Posted on October 25, 2019

If you are over 70½ you want to make contributions from your retirement accounts using QCD – Qualified Charitable Distributions. I wrote about this a year ago. You get the full tax benefit of donations when you make them from your retirement account. You get no tax benefit from donations from your checking account because you will – almost certainly – use the $13,500 Standard Deduction per individual on your tax return; you won’t itemize donations on Schedule A as a deduction from income. This post describes the mechanics Patti and I follow for making donations from our retirement accounts.

 

== The Tax Benefit of QCD ==

 

Failure to use QCD is a big mistake.

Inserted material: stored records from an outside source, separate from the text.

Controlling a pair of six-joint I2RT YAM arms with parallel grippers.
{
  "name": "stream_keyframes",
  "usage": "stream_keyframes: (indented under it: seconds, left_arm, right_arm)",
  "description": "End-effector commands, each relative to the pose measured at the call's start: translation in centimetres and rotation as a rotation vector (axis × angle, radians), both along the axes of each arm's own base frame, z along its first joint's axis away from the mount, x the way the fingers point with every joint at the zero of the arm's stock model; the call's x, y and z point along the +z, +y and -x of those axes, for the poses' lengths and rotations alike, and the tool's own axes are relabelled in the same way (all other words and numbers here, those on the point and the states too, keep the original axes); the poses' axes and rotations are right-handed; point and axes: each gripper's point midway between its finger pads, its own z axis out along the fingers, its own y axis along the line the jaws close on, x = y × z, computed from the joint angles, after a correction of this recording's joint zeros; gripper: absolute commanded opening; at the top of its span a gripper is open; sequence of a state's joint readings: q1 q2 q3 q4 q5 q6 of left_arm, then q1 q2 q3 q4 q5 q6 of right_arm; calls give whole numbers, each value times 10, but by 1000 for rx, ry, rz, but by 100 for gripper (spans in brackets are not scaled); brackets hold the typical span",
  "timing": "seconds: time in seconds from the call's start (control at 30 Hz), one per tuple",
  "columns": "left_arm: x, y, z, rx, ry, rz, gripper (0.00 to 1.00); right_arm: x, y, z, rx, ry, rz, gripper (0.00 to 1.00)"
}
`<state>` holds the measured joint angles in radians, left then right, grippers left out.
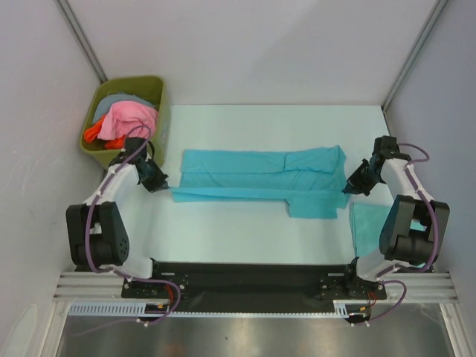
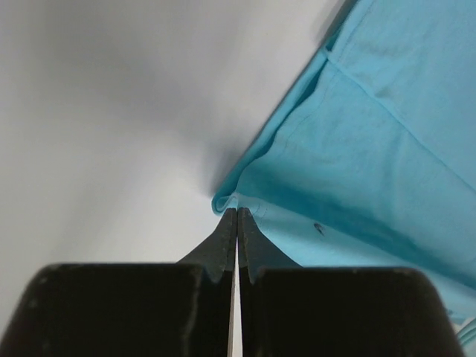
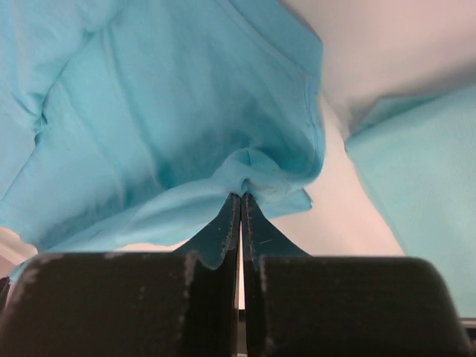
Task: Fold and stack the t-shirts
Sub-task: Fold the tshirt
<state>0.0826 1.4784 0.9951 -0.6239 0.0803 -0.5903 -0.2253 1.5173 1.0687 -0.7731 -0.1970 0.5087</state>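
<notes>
Top external view, nearest first: both arm bases sit on a black rail [image 1: 245,274] at the near edge of the white table [image 1: 223,234]. Just past the right base, a folded shirt [image 1: 364,227] lies flat on the table, partly hidden by the right arm. It is turquoise and lies apart from the other shirt.

Farther in, the spread shirt [image 1: 260,172] lies lengthwise from left to right across the middle of the table. It is also turquoise, and one flap of it reaches toward the near side at the right. The left gripper [image 1: 158,181] is at its near left corner. In the left wrist view the two black fingers are pressed together, with the corner of the cloth pinched at their tips. The right gripper [image 1: 348,186] is at the shirt's right edge. In the right wrist view its fingers are likewise closed, with a small bunch of fabric clamped between the tips and the folded shirt showing off to the right.

Farthest back, in the left corner just behind the left arm, stands an olive-green bin [image 1: 95,104]. It holds a heap of pink, orange and grey-blue clothes [image 1: 126,119].
</notes>
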Motion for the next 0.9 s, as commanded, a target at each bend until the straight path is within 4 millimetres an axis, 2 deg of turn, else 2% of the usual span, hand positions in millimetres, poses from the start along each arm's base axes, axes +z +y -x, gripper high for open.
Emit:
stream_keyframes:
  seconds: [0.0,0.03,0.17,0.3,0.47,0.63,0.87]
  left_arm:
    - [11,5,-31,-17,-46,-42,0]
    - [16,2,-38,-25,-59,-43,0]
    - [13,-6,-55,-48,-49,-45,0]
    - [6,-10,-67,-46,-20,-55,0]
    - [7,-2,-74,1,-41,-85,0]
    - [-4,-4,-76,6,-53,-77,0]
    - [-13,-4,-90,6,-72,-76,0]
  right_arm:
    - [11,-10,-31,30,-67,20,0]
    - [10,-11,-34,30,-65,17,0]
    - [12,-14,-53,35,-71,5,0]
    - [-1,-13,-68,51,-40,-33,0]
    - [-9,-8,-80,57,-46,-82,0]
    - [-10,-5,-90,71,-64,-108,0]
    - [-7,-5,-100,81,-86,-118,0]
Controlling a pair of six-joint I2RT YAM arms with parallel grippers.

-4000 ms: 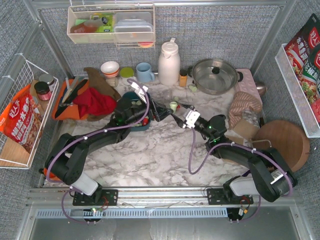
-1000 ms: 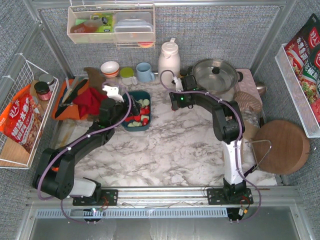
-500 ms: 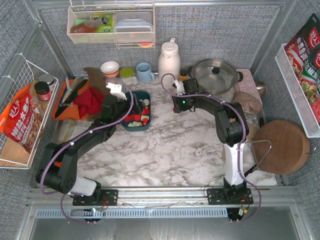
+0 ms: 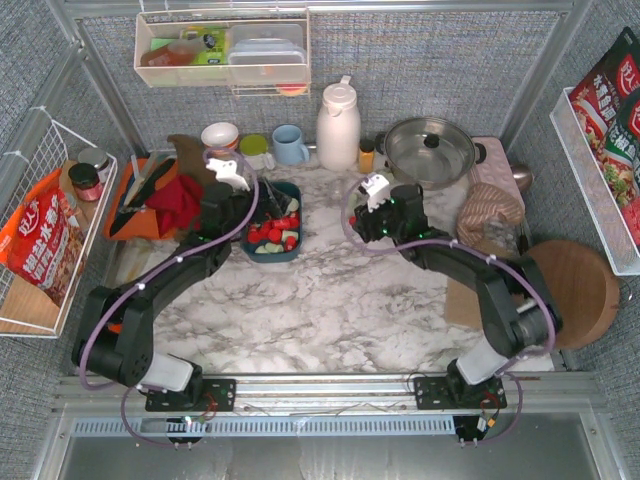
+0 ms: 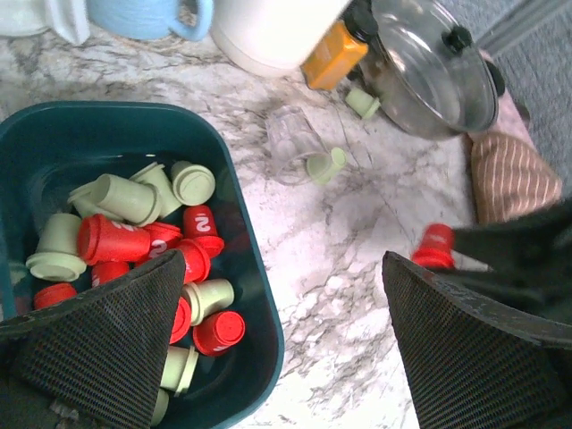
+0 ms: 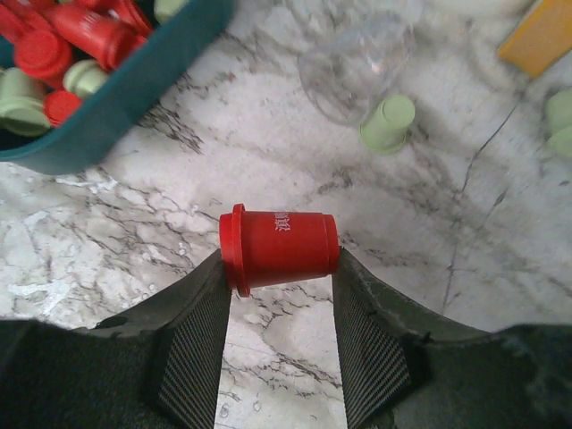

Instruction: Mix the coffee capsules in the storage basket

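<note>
Marble tabletop (image 6: 447, 259): right gripper (image 6: 281, 268) clamps red plastic capsule (image 6: 281, 243) mid-body, likely light, slick; teal basket (image 6: 125, 100) up-left. Left gripper (image 5: 284, 295) open, empty.

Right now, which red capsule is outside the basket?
The red capsule gripped sideways in the right gripper, over the marble table; every other red one lies inside the teal storage basket.

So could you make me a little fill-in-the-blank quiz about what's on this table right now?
The right tool grips a ____ capsule.
The storage basket holds red and pale ____ coffee capsules.
The left tool is ____, holding nothing.
Missing words: red; green; open.
</note>
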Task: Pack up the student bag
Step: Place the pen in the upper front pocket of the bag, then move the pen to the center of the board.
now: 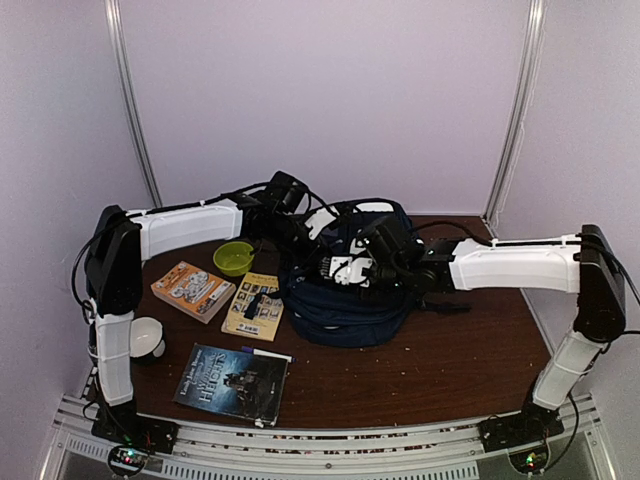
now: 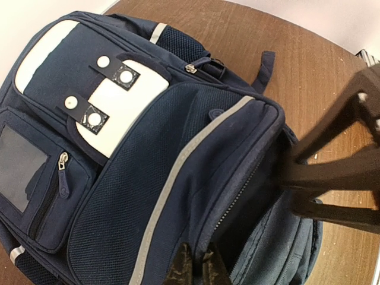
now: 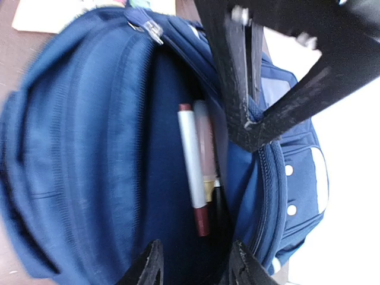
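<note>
The student bag (image 1: 345,295) lies in the middle of the table, navy with white patches (image 2: 127,104), its main compartment unzipped. My left gripper (image 2: 199,268) is shut on the fabric edge of that opening, next to the zipper, and holds it up. In the right wrist view the left gripper (image 3: 252,123) shows at the top, pinching the rim. My right gripper (image 3: 196,267) hangs open over the mouth of the bag with nothing between its fingers. Inside lie a silver marker with a maroon cap (image 3: 191,160) and a pink pen (image 3: 205,148) beside it.
Left of the bag on the brown table (image 1: 470,350) are a green bowl (image 1: 234,257), an orange book (image 1: 192,290), a yellow booklet (image 1: 253,305), a dark book (image 1: 232,382) near the front edge, and a white cup (image 1: 146,337) by the left arm.
</note>
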Available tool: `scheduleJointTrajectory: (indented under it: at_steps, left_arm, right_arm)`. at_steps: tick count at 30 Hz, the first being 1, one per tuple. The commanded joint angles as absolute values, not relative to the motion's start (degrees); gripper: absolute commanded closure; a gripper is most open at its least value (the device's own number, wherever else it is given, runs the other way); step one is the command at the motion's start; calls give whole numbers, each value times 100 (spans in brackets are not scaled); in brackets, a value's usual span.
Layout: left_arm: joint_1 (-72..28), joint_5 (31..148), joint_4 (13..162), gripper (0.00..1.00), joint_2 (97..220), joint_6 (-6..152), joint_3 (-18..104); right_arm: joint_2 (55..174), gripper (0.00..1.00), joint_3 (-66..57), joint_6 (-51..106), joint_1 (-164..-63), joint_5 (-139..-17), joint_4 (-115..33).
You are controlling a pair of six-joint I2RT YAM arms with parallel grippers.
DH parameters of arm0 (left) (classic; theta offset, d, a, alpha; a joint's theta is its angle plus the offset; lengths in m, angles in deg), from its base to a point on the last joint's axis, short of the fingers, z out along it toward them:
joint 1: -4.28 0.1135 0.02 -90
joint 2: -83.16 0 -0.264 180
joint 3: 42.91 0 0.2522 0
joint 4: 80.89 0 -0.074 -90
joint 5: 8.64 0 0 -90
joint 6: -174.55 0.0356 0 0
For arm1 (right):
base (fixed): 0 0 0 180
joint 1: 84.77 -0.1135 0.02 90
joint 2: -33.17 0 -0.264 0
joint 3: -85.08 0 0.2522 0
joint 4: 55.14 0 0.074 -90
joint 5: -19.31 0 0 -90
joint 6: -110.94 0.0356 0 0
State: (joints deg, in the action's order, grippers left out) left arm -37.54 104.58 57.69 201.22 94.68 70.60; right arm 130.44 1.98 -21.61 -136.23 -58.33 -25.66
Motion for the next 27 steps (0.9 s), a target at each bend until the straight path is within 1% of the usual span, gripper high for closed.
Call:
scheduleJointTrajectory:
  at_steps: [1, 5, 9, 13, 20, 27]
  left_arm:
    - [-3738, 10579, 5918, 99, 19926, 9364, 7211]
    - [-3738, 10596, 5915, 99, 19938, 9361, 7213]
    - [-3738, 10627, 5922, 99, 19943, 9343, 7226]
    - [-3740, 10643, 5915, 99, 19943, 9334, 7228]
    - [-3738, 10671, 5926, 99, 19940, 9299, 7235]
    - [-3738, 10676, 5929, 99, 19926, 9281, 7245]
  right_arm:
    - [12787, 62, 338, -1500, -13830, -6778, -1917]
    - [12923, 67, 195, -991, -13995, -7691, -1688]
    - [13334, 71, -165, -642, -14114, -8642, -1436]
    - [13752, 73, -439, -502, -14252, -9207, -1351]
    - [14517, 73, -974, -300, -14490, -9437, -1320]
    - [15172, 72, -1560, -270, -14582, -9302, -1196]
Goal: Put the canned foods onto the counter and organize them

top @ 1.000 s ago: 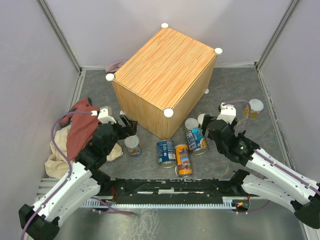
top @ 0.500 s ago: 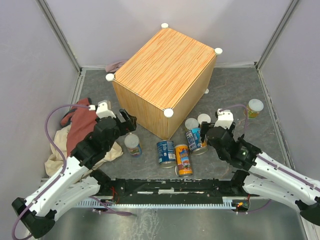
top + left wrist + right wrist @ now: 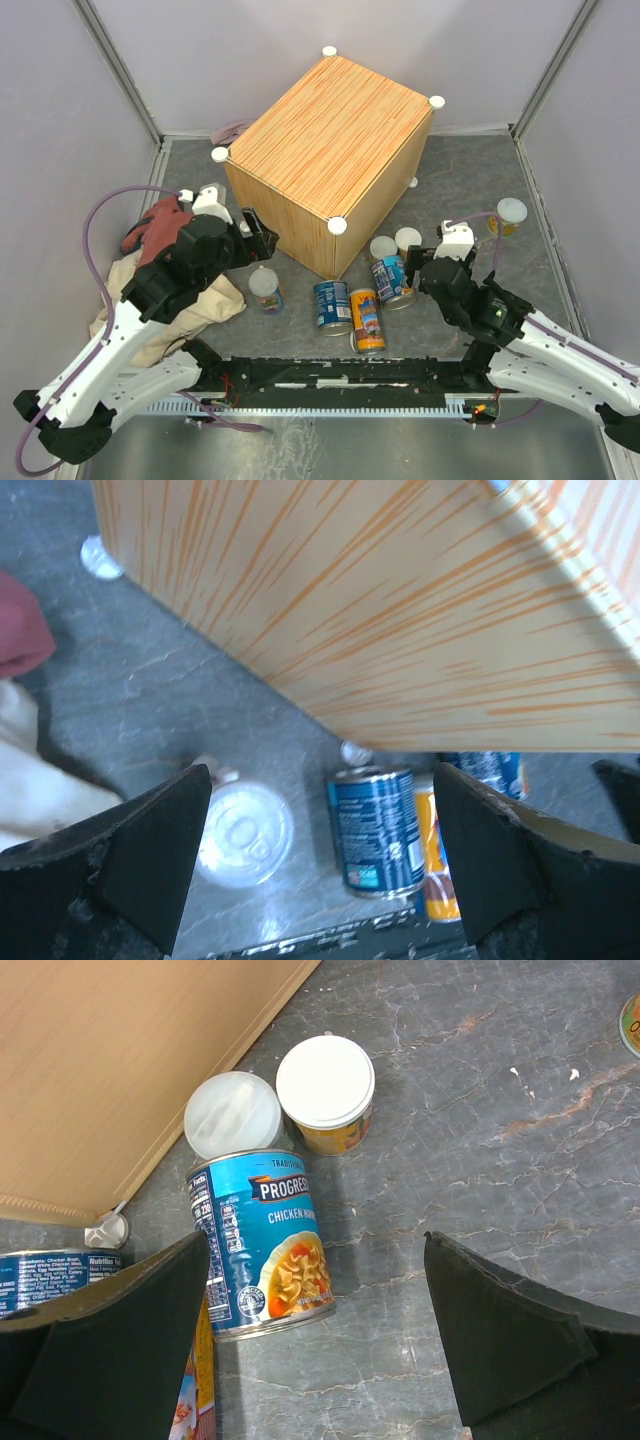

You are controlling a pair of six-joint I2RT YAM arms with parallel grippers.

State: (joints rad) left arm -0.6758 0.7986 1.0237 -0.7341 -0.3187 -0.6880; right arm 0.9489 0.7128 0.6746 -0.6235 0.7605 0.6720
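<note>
Gaping empty for a pickup, left gripper [image 3: 320,830] and right gripper [image 3: 315,1295] face cans [image 3: 331,303] at six o'clock of the counter [image 3: 330,130].

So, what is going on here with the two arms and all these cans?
Two robot arms are set to move cans onto the wooden box, but no can is on it yet. All seven are down on the grey table beside it. The left gripper hangs open above a pale-lidded can. The right gripper hangs open above a Progresso soup can. Neither holds anything.
</note>
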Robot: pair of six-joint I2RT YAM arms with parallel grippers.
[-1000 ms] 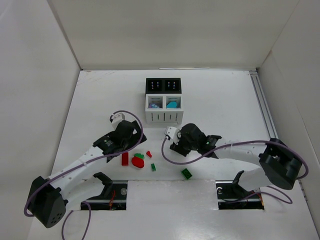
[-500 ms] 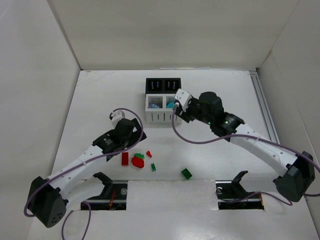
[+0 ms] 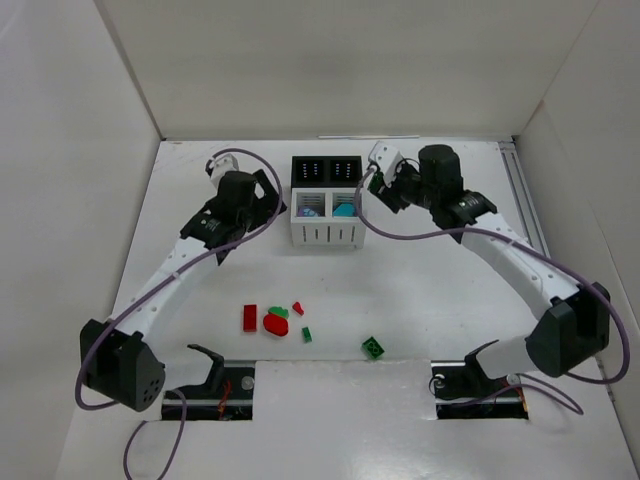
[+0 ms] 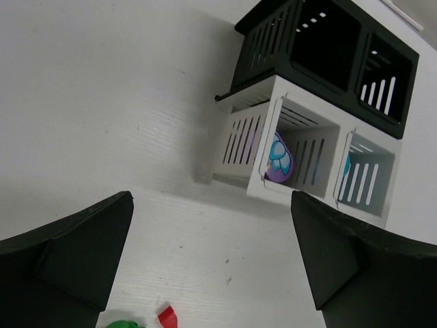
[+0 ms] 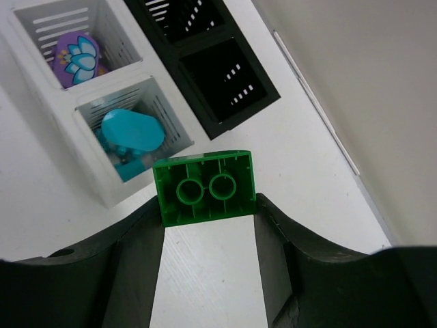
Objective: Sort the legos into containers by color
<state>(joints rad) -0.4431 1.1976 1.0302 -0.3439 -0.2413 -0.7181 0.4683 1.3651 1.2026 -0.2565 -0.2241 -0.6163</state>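
While our right gripper [image 5: 208, 208] is part way closed and pinches a green brick [image 5: 207, 186] by its two short ends, we hold the brick above the table [image 3: 450, 300], just to the right of the containers [image 3: 327, 234]. The brick's long side runs from one finger to the other, and we see its underside with two round rings. The left white box has a purple piece [image 5: 76, 53] in it and the right white box has a cyan piece [image 5: 132, 130], so we think green has to go into a black box. Both black boxes look empty. The right black box [image 5: 229, 78] is the close one. In the wrist view it lies just up and a bit right of the brick, and from above it lies just to the left of our right gripper. So we think the next move is a short slide over that box, and then we let go. We must stop over the black box and not over the cyan one next to it. Our left gripper [image 4: 210, 201] is wide open and holds nothing. It hangs on the far side of the containers, near the left black box [image 4: 324, 44], so the right arm is the nearer one. More legos lie close to our bases: a red block [image 3: 249, 317], a red round piece [image 3: 275, 324] and another green piece [image 3: 373, 346].
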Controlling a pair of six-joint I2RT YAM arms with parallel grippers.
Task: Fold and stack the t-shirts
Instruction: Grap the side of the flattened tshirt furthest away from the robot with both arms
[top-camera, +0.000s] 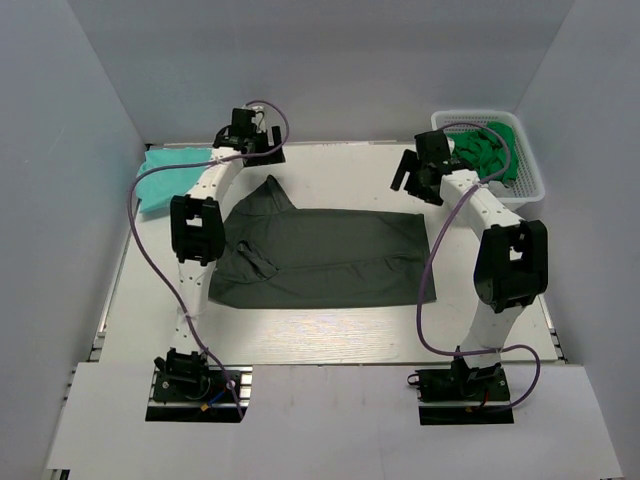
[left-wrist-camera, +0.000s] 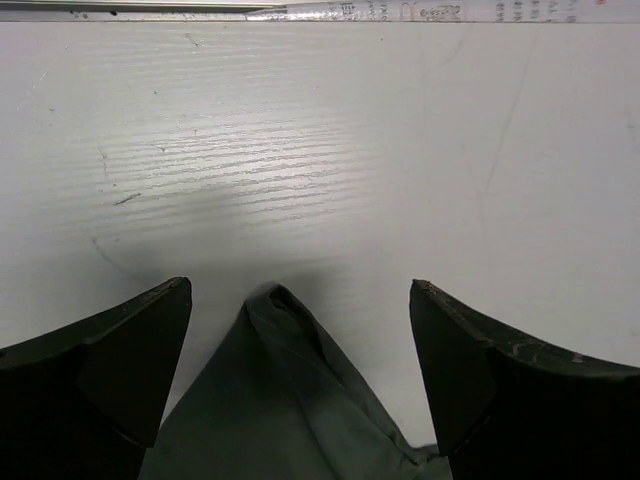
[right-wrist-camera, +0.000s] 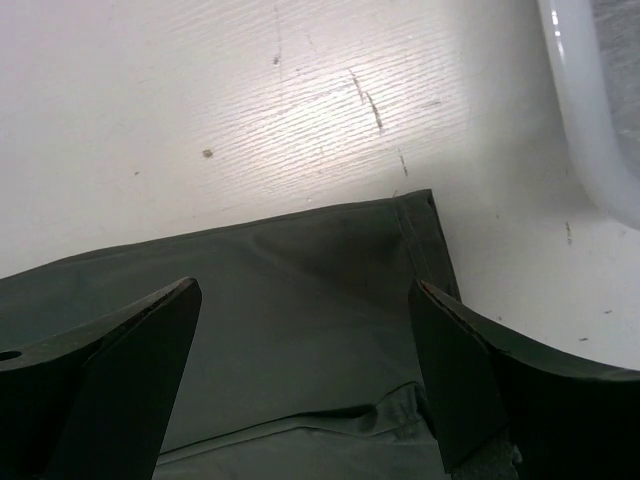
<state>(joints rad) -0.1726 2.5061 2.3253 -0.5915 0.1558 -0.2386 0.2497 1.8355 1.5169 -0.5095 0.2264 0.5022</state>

Here is an example of the wrong way to donate when you are over 70½ and subject to RMD. In this example, Patti and I receive no tax benefit from a $5,000 donation.

 

 

Here is the right way. In this example the $5,000 of QCD results $1,100 lower taxes. Using QCD gave 22 cents back on each dollar donated. Failure to use QCD is the same as throwing away 22 cents of every dollar donated.

 

 

== Donating from our 2019 SSA using QCD ==

 

I describe these steps, since my brain struggled a bit with the cash flow implications when we first did this.

 

This is the time of year that Patti and I decide the amount we will donate to each charity and the total. Our spending tends to decrease in the fall. Our monthly deposits from our nest egg continue into our checking account. Our checkbook balance increases. Let’s assume we think $5,000 will be available in December for donations to charities.

 

I also have a good handle on what our Safe Spending Amount (SSA) will be for 2020; unless the market goes crazy UP in the next five weeks – our Recalculation uses returns for the 12 months ending November 30 – it will be our 2019 SSA increased for inflation. That’s the Social Security cost of living adjustment recently announced: 1.6% for 2020. Let’s assume our 2020 SSA will be about $56,000 net after withholding taxes.

 

How do I correctly donate before year end and wind up with $56,000 in cash – money market; CDs or short-term bonds – at the end of December? That’s the money I’ll use for monthly deposits in our checking account in 2020.

 

 

I don’t donate from what’s left of our 2019 SSA from our bank checking account. I sell securities in our retirement account and donate $5,000 as QCD. I also sell $51,000 of securities from our retirement accounts and from our taxable accounts that goes to our 2020 SSA. The $56,000 SSA for 2020 in cash by the end of December is $5,000 from what’s left over from 2019 + $51,000 new.

 

== Detailed Mechanics of check writing  ==

 

Patti and I have our retirement accounts at Fidelity, and it is simple to make donations directly from our retirement accounts. I’ll assume your brokerage house offers the same check-writing privileges.

 

1. We each implemented check writing on an IRA account. Fidelity asks us to select the withholding amount they will send to the IRS when we write a check. Since all these checks would be for QCD, we picked 0%. We each have a book of checks.

 

2. We sell $5,000 of securities to make sure we have that in cash when the checks are cashed.

 

3. We decide on the charities and amounts. We decide which one (or both) will write QCD checks. We write and mail the checks. I’d like to use BillPay – store the name and address of each payee, cycle through and enter our donation amount, and have Fidelity mail the checks, but I can’t do that yet.

 

4. I need to keep the normal receipts for donations for my tax records. I need to make sure I tell my tax preparer our total QCD donations: Fidelity does not report that on the year-end 1099-R statements of distributions from IRAs.

 

== I can ask Fidelity to write and send the checks ==

 

If I have just a few donations, Fidelity will take the names and addresses over the phone and mail the checks. (That sounds too time consuming to me.) I can also use a QCD Withdrawal Form and have Fidelity write and mail the checks, but this is cumbersome. The form requires a Medallion Signature Guarantee that my bank does not provide; I would have to take the form to our local Fidelity investment center and have them provide that guarantee to itself.

 

 

Conclusion: You need check-writing privileges on your IRA account for donations you will make when you are over age 70½. You make donations from your IRA account to gain the full tax benefit of your donation. You no longer make charitable donations out of your checking account; if you do that, you are almost certainly throwing money away ­– paying taxes you do not need to pay.